◆ Problem ◆
Span requested from the data below: the line with "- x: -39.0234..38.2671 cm" through the line with "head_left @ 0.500", both included. Give only these lines again, exactly, and leave every picture out.

──────

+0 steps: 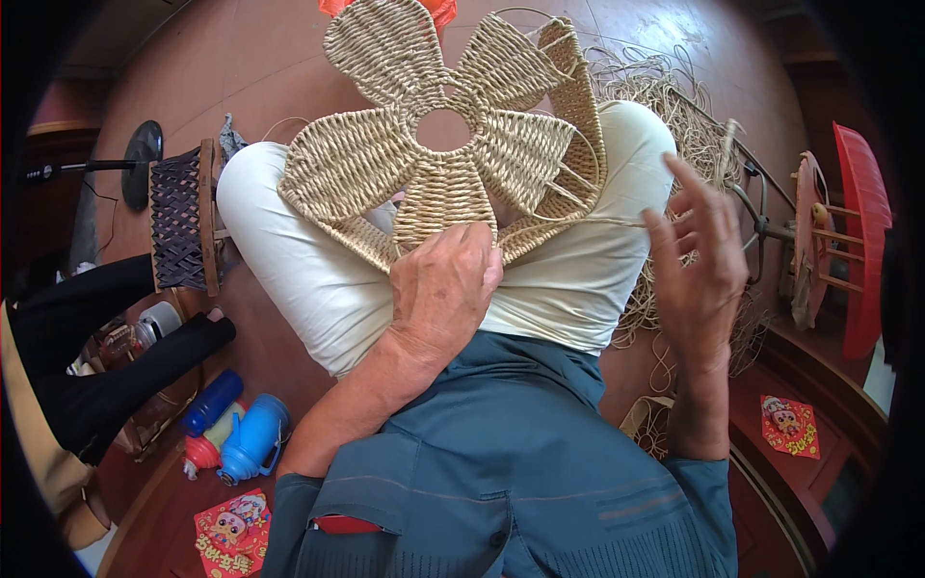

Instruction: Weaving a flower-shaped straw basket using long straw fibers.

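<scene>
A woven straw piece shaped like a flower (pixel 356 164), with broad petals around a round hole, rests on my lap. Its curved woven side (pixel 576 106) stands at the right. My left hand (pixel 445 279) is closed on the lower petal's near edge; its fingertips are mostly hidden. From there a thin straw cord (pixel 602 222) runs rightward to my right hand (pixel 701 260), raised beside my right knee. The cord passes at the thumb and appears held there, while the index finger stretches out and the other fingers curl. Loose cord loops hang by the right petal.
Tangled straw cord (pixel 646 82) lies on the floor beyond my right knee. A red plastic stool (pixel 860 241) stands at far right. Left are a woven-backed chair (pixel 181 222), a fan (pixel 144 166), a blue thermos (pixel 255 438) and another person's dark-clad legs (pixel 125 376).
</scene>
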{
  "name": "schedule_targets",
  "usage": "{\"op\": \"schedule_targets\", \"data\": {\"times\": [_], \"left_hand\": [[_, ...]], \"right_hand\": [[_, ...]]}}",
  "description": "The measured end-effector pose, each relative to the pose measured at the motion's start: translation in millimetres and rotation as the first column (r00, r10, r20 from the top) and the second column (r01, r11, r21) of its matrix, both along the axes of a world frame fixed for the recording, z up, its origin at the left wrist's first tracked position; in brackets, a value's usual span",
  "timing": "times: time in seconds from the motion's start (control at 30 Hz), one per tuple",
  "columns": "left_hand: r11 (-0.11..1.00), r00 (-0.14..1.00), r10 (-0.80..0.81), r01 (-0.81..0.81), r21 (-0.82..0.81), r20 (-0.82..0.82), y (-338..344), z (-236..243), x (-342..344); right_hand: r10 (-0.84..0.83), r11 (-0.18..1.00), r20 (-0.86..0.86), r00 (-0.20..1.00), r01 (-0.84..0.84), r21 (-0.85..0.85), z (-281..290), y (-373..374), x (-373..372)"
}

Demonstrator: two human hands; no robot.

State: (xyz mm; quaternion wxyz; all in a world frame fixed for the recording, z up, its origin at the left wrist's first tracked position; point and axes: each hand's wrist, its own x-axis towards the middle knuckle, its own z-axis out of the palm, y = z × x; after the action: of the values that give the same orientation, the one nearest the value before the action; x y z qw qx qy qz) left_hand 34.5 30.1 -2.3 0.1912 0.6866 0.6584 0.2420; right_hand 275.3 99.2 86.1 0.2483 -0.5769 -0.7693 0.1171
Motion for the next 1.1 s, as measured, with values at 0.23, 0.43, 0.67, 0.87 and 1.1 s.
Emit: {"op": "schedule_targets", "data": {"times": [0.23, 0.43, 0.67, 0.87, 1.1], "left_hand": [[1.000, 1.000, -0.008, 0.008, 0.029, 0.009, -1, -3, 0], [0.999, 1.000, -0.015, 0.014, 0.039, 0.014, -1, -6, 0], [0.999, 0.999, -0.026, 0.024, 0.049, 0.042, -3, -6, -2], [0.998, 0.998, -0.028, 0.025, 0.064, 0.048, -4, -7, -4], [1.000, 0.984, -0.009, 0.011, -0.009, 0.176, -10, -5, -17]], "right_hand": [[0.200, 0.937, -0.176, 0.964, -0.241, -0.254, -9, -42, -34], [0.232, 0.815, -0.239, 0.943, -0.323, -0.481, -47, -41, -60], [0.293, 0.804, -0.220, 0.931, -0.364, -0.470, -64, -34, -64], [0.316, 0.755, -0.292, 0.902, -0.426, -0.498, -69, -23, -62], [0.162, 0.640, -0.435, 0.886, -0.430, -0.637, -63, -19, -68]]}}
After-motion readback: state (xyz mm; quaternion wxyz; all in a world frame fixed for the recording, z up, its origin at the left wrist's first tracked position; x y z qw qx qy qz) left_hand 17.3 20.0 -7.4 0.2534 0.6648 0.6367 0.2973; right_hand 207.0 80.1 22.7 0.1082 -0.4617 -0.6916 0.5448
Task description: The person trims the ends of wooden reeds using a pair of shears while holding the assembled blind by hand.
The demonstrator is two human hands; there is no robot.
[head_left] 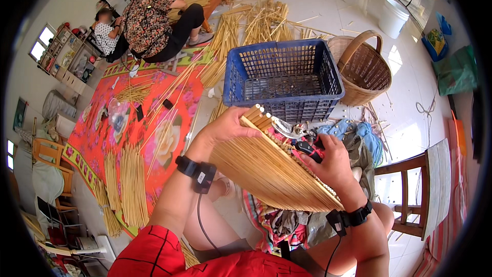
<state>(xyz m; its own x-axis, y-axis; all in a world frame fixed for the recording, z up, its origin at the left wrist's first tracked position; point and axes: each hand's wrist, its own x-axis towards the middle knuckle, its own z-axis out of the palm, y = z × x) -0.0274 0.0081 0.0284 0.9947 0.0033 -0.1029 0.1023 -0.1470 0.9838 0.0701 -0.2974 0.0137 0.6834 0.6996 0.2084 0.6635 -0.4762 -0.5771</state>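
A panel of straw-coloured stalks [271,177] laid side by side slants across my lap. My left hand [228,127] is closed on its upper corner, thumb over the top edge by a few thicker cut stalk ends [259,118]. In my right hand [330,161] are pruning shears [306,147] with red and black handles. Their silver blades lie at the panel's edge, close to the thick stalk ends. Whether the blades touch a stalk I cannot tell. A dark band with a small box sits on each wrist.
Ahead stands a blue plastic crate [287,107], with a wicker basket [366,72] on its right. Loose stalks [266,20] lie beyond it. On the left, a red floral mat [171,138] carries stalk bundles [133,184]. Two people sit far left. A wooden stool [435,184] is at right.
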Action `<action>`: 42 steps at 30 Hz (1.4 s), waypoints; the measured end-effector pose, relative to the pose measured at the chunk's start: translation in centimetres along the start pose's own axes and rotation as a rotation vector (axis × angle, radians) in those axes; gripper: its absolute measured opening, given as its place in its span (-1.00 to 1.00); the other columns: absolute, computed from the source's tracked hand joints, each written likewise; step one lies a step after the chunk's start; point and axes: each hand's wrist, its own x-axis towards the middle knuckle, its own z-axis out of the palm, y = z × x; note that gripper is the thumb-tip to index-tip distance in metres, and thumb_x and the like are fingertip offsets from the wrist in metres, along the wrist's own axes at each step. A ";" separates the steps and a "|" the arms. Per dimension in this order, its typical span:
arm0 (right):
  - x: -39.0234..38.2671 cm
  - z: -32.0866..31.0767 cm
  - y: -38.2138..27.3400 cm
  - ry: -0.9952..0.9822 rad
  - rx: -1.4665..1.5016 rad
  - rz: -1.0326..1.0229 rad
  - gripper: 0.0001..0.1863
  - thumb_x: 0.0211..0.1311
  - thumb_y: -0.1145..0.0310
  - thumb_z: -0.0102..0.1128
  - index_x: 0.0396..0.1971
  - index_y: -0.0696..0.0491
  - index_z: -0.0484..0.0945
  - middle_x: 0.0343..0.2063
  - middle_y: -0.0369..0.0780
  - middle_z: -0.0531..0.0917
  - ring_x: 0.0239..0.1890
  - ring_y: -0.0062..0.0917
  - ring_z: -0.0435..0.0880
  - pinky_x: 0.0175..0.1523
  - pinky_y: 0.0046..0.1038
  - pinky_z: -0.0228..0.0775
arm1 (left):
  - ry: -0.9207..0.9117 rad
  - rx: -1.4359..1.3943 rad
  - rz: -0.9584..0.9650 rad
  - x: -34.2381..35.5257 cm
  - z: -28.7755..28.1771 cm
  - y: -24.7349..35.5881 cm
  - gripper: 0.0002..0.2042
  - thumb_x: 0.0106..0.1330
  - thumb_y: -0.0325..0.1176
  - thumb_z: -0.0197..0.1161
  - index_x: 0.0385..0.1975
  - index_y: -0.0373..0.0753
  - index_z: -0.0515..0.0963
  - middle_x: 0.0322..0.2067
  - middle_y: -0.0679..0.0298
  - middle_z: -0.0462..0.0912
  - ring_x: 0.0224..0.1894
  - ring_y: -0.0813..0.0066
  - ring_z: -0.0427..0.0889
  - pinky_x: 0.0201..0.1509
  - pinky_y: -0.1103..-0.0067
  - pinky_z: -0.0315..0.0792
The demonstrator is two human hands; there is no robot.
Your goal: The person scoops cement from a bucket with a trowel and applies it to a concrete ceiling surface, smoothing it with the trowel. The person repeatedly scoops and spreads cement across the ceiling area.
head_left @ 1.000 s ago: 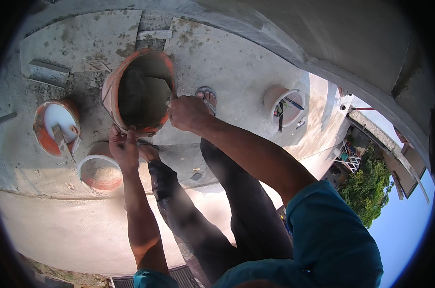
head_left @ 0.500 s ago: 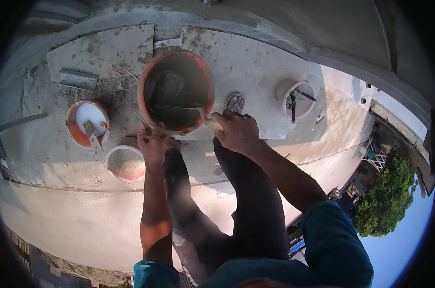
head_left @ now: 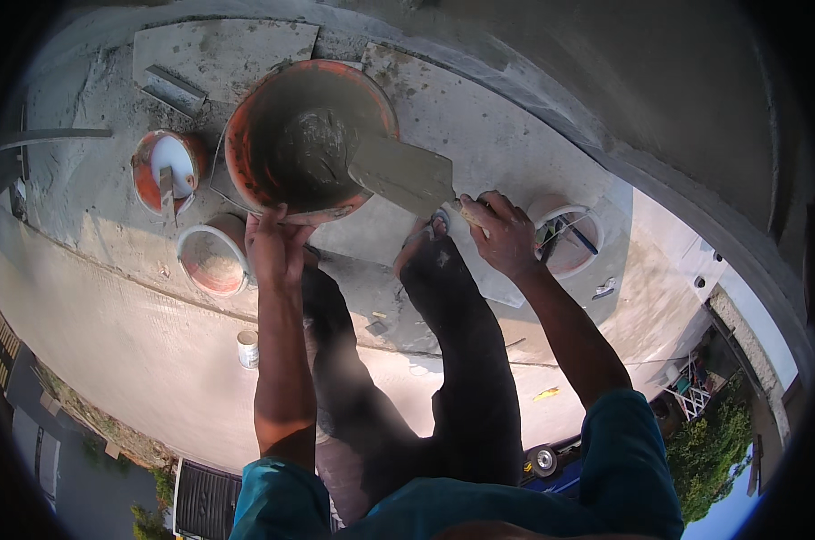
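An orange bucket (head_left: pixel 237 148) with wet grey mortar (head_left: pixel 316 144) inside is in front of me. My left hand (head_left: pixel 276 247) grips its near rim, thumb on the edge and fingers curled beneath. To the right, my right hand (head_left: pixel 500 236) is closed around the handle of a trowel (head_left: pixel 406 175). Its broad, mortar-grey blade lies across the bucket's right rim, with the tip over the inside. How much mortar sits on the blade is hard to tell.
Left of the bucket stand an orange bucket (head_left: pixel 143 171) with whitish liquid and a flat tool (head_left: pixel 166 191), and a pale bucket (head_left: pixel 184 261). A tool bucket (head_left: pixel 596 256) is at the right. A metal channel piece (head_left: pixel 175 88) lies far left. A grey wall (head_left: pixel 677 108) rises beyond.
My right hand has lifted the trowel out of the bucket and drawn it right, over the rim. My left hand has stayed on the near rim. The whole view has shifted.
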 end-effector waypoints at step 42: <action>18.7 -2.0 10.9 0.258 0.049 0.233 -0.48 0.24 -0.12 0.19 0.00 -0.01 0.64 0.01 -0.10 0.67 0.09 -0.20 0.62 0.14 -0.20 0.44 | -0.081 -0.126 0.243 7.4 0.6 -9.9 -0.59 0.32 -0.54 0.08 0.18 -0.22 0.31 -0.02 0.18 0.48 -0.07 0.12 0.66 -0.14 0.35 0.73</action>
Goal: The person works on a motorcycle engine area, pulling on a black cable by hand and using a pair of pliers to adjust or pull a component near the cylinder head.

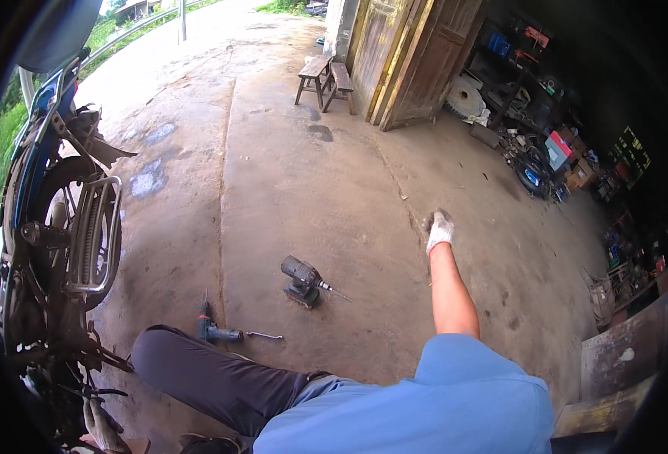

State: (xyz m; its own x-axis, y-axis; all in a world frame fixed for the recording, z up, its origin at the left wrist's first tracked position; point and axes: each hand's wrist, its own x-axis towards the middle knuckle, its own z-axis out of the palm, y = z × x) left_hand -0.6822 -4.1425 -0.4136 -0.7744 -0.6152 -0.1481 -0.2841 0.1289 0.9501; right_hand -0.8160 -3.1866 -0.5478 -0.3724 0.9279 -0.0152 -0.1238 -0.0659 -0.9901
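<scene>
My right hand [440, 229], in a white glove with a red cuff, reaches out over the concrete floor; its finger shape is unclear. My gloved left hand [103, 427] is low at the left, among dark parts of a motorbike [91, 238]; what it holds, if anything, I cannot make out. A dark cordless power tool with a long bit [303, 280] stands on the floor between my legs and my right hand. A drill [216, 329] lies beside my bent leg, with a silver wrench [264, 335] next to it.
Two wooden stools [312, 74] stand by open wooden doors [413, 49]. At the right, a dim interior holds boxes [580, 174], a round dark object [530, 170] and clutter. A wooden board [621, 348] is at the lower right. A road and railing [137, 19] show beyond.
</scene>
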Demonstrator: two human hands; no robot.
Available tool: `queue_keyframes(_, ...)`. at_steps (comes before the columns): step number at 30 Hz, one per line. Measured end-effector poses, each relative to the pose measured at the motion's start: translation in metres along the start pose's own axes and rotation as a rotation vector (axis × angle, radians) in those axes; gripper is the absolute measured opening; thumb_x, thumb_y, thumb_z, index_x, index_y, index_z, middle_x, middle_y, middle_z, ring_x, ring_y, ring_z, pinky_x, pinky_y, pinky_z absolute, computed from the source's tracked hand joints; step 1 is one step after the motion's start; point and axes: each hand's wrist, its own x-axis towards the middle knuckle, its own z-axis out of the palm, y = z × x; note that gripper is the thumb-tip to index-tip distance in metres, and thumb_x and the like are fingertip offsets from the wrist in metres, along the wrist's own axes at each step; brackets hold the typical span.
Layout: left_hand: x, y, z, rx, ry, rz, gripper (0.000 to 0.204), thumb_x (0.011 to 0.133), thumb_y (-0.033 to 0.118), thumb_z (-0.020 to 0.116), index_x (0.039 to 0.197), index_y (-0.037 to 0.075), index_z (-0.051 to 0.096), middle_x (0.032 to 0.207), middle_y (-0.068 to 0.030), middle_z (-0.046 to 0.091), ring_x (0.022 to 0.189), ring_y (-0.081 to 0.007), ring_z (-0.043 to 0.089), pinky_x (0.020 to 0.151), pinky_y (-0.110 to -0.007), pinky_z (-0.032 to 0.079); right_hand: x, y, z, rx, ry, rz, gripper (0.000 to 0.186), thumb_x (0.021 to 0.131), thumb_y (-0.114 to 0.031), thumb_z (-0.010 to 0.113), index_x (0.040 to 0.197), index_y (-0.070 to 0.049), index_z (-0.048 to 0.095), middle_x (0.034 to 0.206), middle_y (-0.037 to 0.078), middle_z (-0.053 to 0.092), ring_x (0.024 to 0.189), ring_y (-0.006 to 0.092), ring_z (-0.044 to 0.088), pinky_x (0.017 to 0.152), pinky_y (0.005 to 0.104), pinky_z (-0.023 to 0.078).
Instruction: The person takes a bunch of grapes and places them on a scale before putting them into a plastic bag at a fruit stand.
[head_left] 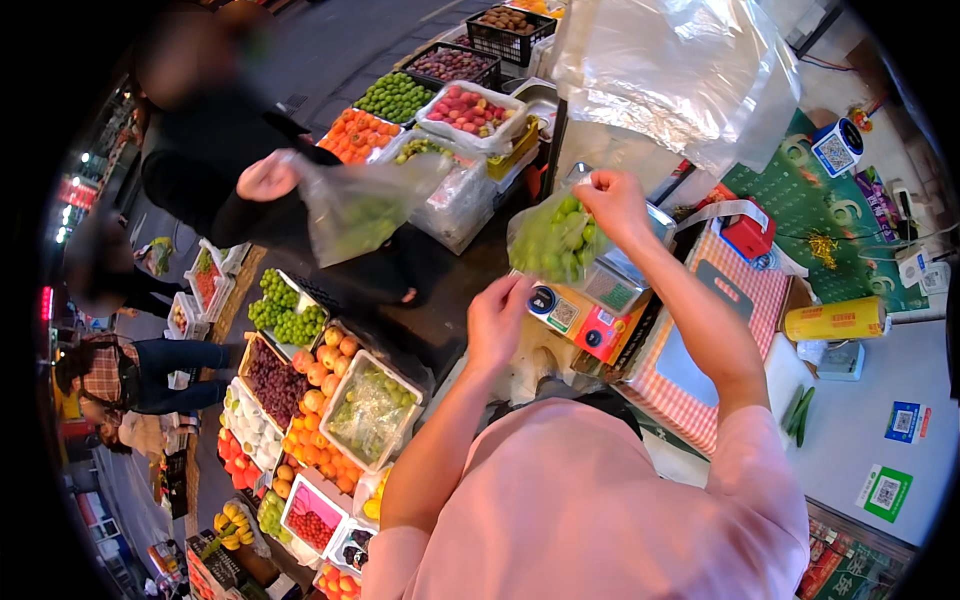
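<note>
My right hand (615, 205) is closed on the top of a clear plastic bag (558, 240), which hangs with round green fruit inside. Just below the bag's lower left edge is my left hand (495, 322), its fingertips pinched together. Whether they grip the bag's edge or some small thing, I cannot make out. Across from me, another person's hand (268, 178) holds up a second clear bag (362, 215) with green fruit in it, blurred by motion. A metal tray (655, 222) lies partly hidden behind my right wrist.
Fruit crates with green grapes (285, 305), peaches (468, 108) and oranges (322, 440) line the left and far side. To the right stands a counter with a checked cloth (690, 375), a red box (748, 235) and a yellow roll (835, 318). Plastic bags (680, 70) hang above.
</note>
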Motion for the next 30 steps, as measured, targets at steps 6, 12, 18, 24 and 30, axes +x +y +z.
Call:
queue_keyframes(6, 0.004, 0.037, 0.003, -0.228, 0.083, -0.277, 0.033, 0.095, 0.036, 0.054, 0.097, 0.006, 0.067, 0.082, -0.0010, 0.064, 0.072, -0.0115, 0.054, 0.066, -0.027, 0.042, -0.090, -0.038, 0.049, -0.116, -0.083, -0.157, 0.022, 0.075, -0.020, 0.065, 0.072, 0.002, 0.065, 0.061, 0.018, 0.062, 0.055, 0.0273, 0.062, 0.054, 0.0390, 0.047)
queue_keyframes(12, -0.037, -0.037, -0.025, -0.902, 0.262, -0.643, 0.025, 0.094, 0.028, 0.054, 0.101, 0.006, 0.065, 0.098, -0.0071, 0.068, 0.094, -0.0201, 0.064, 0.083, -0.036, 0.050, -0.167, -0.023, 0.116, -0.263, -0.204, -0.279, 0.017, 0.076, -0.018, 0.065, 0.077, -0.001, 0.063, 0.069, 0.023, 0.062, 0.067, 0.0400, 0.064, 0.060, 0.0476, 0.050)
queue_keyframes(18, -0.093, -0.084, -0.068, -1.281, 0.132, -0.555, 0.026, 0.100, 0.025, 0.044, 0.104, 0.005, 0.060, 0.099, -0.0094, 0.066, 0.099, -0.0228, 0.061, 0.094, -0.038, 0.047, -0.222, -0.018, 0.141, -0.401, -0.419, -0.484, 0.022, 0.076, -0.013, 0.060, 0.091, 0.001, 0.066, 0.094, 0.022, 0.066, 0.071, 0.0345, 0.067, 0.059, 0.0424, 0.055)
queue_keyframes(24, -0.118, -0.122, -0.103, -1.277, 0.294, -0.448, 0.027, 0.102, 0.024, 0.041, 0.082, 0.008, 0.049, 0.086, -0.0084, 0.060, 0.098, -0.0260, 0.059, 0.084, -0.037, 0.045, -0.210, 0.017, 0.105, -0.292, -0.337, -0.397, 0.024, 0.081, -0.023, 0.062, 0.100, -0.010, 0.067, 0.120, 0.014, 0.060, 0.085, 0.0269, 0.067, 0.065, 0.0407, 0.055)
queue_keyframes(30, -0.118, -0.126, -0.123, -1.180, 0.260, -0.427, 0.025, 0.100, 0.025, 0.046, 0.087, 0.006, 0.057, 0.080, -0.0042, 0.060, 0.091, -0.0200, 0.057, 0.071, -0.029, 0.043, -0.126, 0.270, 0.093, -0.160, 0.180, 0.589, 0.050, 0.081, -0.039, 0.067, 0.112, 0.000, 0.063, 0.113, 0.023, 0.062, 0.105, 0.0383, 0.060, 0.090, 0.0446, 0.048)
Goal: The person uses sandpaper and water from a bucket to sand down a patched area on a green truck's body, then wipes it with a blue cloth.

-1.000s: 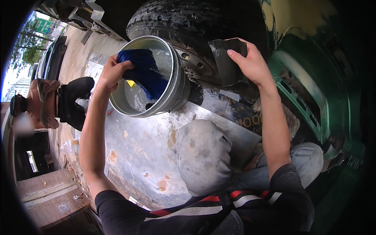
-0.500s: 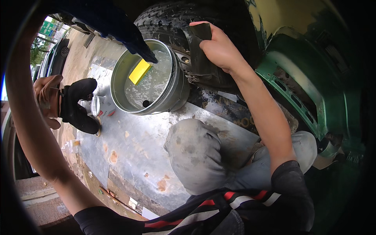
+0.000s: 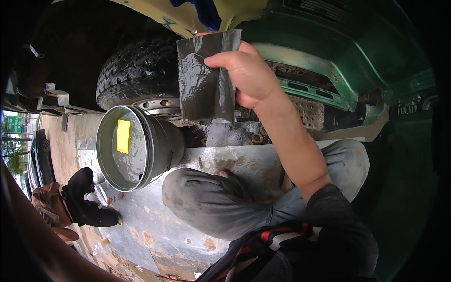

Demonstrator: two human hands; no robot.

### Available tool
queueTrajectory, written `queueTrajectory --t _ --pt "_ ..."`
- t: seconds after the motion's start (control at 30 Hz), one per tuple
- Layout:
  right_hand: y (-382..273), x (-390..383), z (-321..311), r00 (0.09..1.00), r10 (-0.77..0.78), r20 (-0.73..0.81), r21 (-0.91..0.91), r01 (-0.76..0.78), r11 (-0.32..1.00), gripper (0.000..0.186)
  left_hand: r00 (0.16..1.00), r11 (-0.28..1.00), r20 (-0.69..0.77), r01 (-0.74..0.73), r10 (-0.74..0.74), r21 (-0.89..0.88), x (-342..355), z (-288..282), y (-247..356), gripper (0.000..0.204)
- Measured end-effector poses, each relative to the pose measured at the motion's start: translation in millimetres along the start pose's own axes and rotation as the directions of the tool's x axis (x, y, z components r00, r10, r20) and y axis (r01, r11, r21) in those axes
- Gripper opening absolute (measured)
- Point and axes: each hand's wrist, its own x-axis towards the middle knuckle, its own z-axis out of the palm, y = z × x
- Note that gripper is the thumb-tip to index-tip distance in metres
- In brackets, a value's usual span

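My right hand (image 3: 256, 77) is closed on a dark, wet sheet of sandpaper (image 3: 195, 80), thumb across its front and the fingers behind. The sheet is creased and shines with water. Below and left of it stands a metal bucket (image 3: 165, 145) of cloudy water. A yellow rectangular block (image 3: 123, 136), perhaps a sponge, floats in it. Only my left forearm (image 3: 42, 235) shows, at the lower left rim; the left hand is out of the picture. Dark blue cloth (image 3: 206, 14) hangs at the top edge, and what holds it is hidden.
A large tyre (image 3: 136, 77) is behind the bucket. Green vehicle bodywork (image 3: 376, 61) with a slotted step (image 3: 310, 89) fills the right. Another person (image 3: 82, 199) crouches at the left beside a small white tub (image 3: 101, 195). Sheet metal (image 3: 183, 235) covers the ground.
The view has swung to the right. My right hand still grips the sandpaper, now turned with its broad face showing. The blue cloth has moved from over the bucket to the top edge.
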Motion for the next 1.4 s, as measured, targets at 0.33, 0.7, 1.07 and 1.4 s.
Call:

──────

◆ Solution to this exercise ◆
  - x: -39.0234..38.2671 cm
  - z: -32.0866..31.0767 cm
  - y: -38.2138..27.3400 cm
  - ry: -0.9952..0.9822 rad
  - rx: -1.4665..1.5016 rad
  - rz: -1.0326..1.0229 rad
  - gripper: 0.0001..0.1863
  - thumb_x: 0.0211..0.1311
  - thumb_y: -0.1145..0.0310
  - thumb_z: -0.0102..0.1128
  - index_x: 0.0396..0.1971
  - index_y: -0.0696..0.0491
  - index_z: -0.0484..0.0945
  - middle_x: 0.0343..0.2063
  - middle_y: -0.0369..0.0780
  - middle_z: -0.0531..0.0917
  - ring_x: 0.0239..0.1890
  - ring_y: -0.0062..0.0917
  - ring_z: -0.0435..0.0880
  - pinky_x: 0.0175..0.1523
  - pinky_y: 0.0046..0.1038
  - pinky_z: -0.0228..0.0775
arm1 (left):
  - ry: -0.9207..0.9117 rad
  - rx: -1.4359..1.3943 rad
  - rz: -0.9584..0.9650 rad
  - x: -34.2381..35.5257 cm
  - z: -28.7755..28.1771 cm
  - y: -24.7349..35.5881 cm
  - gripper: 0.0002..0.2042
  - thumb_x: 0.0106..0.1330
  - thumb_y: -0.0325..0.1176
  - thumb_z: -0.0197..0.1161
  - index_x: 0.0385..0.1975
  - index_y: -0.0373..0.0753
  - index_z: -0.0515..0.0963
  - middle_x: 0.0322..0.2067
  - middle_y: -0.0679..0.0298
  - middle_z: -0.0462..0.0912
  - ring_x: 0.0224..0.1894
  - ring_y: -0.0813..0.0066
  - ring_z: -0.0427..0.0889
  - pinky_x: 0.0201..0.1509
  - pinky_y: -0.1103..-0.0067
  - pinky_z: -0.0315..0.0792
The demonstrator is two human hands; there is no robot.
Your goal: The person scoops cement from a bucket with a trowel and applies it to a concrete ceiling surface, smoothing it with the trowel. The person repeatedly scoops and spreads cement across the ceiling area.
head_left @ 1.000 s ago: 
head_left @ 0.500 s ago: 

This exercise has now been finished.